FDA regulations are necessary to safeguard people from dangerous drugs and misleading claims, and that has been the standard since 1962. “But it’s possible that Trump may be interested in changing back the regulation to focus just on safety versus efficacy,” suggested Ms Skolnik.
Nevertheless, controlled clinical trials are important for thoroughly assessing the safety of drugs, including their metabolism, interactions with other drugs, and potential differences in their safety and effectiveness between sexes and among ages and races, she said.
Therefore, the pharmaceutical industry is not especially excited about slashing regulations to accelerate the drug approval process if there is insufficient evidence to prove the drug’s safety and efficacy.
“A first-to-market advantage does not mean much if there is not enough of a market to capitalize on. And that is what has raised concerns among several prominent drug company executives who feared that insurance companies would be loath to cover an unproven treatment,” Ms Skolnik pointed out.
This was the case with Sarepta Therapeutics, which won a controversial FDA approval for its drug eteplirsen (Exondys 51) for the treatment of patients with Duchenne muscular dystrophy, a rare, life-threatening, genetic degenerative muscle disease. Unfortunately, the drug is not being covered by several insurance companies, because there are insufficient data to prove its efficacy.
When it comes to patients having access to potentially life-saving agents, compassionate use is an often overlooked pathway that allows patients to obtain drugs that have not yet been approved by the FDA. The FDA does not stand in patients’ way if they choose to receive these therapies, said Ms Skolnik. In 2015, the FDA released a draft guidance to streamline the compassionate use program application process, reducing the time physicians need to complete an application from approximately 100 hours to 45 minutes.

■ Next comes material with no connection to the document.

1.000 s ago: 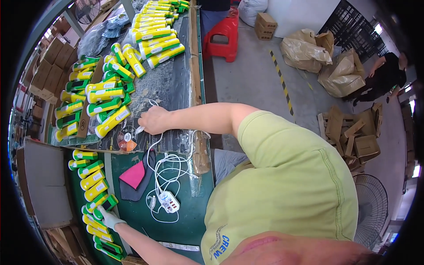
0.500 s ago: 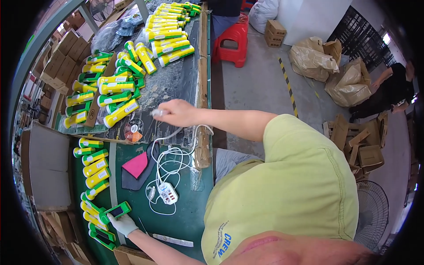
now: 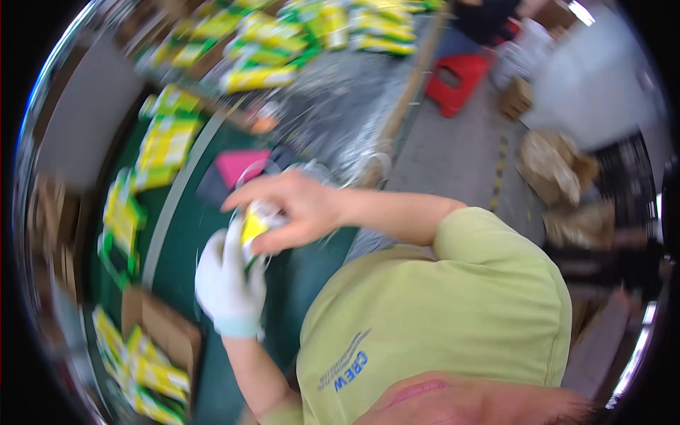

People may question whether the US drug approval process is inherently slow. Ms Skolnik cited a December 2016 report from the FDA, which showed that the United States surpassed Japan, Canada, and the European Union in how quickly drugs are approved. In fact, the FDA is making strides to accelerate the drug review process. In 2009, it took at least 13 months to hear back from the FDA regarding a drug application; in 2015, this process was reduced to 10 months.